## [Exercise goal]
Find the string "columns" in the material. Copy every line that has it.

## [Data section]
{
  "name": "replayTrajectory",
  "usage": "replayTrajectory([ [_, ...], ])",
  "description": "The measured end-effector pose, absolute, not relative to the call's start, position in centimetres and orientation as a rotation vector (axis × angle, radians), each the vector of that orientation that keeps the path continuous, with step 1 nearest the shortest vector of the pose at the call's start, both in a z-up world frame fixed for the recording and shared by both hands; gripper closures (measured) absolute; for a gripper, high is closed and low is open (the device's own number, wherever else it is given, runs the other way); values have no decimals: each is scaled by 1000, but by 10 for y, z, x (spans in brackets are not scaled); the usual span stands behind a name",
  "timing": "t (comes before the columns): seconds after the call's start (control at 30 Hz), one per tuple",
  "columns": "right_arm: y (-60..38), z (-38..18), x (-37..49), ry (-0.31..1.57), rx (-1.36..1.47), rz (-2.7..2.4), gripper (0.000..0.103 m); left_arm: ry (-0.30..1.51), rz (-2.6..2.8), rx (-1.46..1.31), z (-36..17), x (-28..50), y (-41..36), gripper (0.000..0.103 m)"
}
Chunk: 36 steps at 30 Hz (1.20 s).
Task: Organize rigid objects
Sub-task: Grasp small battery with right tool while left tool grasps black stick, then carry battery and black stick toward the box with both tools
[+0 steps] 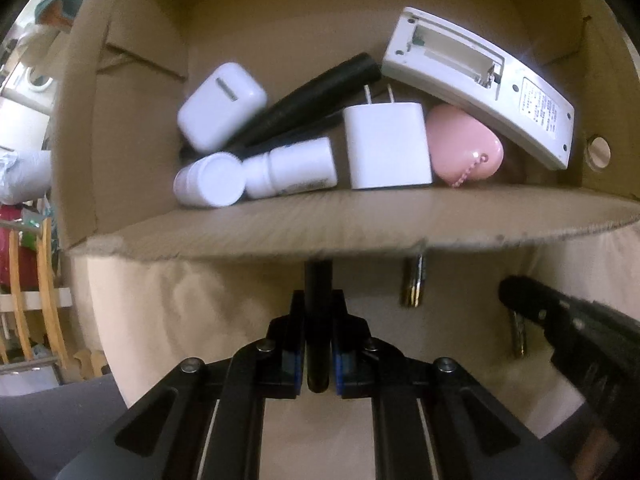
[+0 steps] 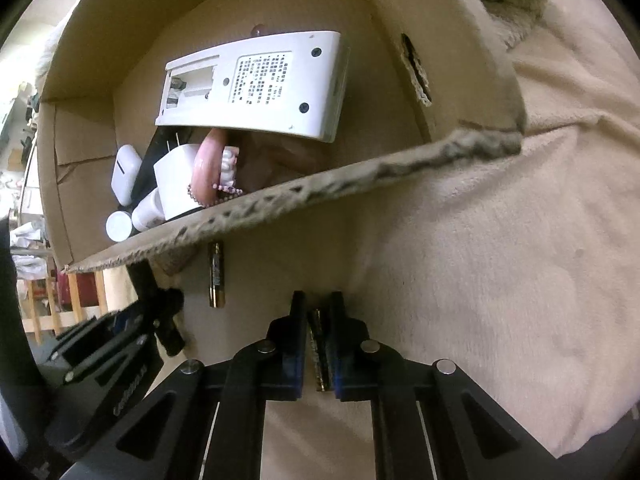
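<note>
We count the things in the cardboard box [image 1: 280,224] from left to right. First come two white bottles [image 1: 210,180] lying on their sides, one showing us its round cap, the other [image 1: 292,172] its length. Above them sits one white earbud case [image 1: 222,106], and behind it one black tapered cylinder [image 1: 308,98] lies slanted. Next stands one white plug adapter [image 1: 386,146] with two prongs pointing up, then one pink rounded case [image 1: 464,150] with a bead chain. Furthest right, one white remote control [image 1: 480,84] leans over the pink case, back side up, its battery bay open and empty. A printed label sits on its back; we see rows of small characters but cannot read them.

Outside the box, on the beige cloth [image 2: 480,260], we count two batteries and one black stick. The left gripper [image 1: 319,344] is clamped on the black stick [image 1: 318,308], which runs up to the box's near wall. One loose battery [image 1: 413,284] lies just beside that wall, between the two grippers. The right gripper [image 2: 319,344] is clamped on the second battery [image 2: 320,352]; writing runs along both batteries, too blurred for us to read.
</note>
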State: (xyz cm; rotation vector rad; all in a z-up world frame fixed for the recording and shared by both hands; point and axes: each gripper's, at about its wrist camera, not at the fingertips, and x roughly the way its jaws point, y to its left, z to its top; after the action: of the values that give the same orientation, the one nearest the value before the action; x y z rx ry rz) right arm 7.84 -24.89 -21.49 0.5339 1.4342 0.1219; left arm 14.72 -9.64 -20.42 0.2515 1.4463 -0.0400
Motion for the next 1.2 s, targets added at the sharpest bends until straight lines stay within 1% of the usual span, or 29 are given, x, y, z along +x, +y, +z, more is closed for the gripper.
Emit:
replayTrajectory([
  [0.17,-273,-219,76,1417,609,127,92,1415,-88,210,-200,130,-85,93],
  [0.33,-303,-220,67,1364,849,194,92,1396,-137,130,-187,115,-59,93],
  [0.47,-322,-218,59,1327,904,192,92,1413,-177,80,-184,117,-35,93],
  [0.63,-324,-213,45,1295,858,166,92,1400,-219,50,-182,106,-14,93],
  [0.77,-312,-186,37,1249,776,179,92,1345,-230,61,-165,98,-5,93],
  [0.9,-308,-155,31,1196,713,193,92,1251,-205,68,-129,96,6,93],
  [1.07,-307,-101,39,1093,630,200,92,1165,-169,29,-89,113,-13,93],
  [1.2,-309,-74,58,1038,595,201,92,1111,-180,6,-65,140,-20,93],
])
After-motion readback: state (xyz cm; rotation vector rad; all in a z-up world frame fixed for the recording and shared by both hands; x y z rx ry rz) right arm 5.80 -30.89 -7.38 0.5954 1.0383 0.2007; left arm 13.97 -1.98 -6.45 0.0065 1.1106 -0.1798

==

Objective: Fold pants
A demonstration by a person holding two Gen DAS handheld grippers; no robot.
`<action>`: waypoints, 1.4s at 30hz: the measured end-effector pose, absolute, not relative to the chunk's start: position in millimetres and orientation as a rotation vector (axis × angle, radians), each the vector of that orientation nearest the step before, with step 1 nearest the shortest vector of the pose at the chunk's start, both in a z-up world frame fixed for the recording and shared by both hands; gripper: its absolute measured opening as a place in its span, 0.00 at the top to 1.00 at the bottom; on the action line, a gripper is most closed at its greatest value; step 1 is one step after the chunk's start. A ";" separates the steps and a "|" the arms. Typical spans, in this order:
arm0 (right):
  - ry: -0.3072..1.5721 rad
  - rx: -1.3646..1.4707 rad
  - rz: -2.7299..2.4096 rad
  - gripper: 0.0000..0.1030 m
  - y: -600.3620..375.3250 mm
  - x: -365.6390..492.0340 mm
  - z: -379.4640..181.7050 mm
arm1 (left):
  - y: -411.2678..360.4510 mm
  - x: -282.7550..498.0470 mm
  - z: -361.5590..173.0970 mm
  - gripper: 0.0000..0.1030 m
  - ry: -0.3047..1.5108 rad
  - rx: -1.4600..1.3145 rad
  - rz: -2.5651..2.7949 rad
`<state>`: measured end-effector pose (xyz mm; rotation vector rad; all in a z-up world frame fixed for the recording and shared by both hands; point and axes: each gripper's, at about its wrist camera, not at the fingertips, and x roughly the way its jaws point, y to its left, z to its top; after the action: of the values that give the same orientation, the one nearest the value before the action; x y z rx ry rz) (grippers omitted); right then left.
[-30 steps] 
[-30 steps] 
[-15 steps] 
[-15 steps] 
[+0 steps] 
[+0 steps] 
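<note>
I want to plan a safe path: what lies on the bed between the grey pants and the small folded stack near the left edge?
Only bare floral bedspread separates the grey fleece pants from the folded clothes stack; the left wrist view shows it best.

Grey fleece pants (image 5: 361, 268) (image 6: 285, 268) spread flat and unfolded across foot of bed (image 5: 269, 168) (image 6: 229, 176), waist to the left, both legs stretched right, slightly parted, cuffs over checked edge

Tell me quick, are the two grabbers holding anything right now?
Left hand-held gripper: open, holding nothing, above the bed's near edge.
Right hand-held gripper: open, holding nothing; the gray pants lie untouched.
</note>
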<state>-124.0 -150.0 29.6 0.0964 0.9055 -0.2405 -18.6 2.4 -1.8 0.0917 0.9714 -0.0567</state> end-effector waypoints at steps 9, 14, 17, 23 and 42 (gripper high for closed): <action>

## [Task answer]
  "timing": "t (comes before the columns): seconds after the call's start (control at 30 Hz), one per tuple",
  "columns": "right_arm: y (-60..38), z (-38..18), x (-37..49), ry (-0.31..1.57), rx (-1.36..1.47), rz (-2.7..2.4), gripper (0.000..0.103 m); left_arm: ry (-0.30..1.51), rz (-2.6..2.8), rx (-1.46..1.31), z (-36..17), x (-28..50), y (-41..36), gripper (0.000..0.103 m)"

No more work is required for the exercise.